Work order:
All of the data below should be written out again exactly.

== Recorded information

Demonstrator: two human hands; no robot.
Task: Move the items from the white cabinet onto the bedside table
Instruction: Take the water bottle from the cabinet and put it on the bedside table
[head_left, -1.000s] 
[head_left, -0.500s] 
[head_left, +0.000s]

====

Result:
Demonstrator: two human hands; no robot.
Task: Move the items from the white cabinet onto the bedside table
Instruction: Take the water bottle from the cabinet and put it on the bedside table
[head_left, -1.000s] 
[head_left, -0.500s] 
[head_left, +0.000s]

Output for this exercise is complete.